The first draft can be a fairly flat aggregate of poorly written paragraphs strung together in a reasonably good order based on a preliminary outline. And then it can be recrafted from that form into something much better. Sometimes you get lucky and the Muses are with you from the start. But that isn’t always the case. And if you never try a first draft of anything until the Muses arrive, you’re often going to go for months without doing anything, because sometimes that’s how seldom they arrive.
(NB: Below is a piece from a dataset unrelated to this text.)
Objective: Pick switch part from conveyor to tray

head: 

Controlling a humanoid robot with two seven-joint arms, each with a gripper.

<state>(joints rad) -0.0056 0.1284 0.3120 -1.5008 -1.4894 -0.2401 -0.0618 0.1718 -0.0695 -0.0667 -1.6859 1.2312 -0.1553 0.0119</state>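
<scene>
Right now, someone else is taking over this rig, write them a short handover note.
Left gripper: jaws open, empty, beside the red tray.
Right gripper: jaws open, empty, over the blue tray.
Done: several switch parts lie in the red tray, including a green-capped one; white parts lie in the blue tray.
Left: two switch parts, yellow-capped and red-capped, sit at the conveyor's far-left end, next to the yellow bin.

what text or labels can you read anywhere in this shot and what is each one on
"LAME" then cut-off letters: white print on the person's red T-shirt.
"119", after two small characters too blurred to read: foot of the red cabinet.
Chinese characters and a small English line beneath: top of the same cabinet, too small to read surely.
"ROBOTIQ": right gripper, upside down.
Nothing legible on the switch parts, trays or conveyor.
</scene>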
Do you think Michelangelo or Rembrandt moped around at home waiting to be inspired? Not really. They went into the studio and worked. Which isn’t to say that it’s only a practical craft, just that a lot of the preliminaries can be done in the manner of a craft, and then maybe one night the spirit returns and you are able to breathe life into the whole thing. That’s the point when you really start to fall in love with a project. But you don’t need to be in love with a project yet just to work on it.
So far, I’m not in love with this draft. But I’ll surely be in love with it by the end of August. You’ll start to notice the change in tone once I reach that stage.
Now, what’s next? My new goal is still to have a completely polished first five chapters by July 31, which would give me all of August to write the second half.
Shall I start tomorrow? Or shall I press the reset button with a day-trip to Alexandria? I’m thinking the latter, but if I’m in an especially good writing mood then I’ll stay home and do that.
holiday
July 23, 2009
The University is closed, though hardly any businesses seem to be.
The holiday in question is the 57th anniversary of the Egyptian Revolution, when the Free Officers Movement of Naguib and Nasser took power and sent King Farouk into exile.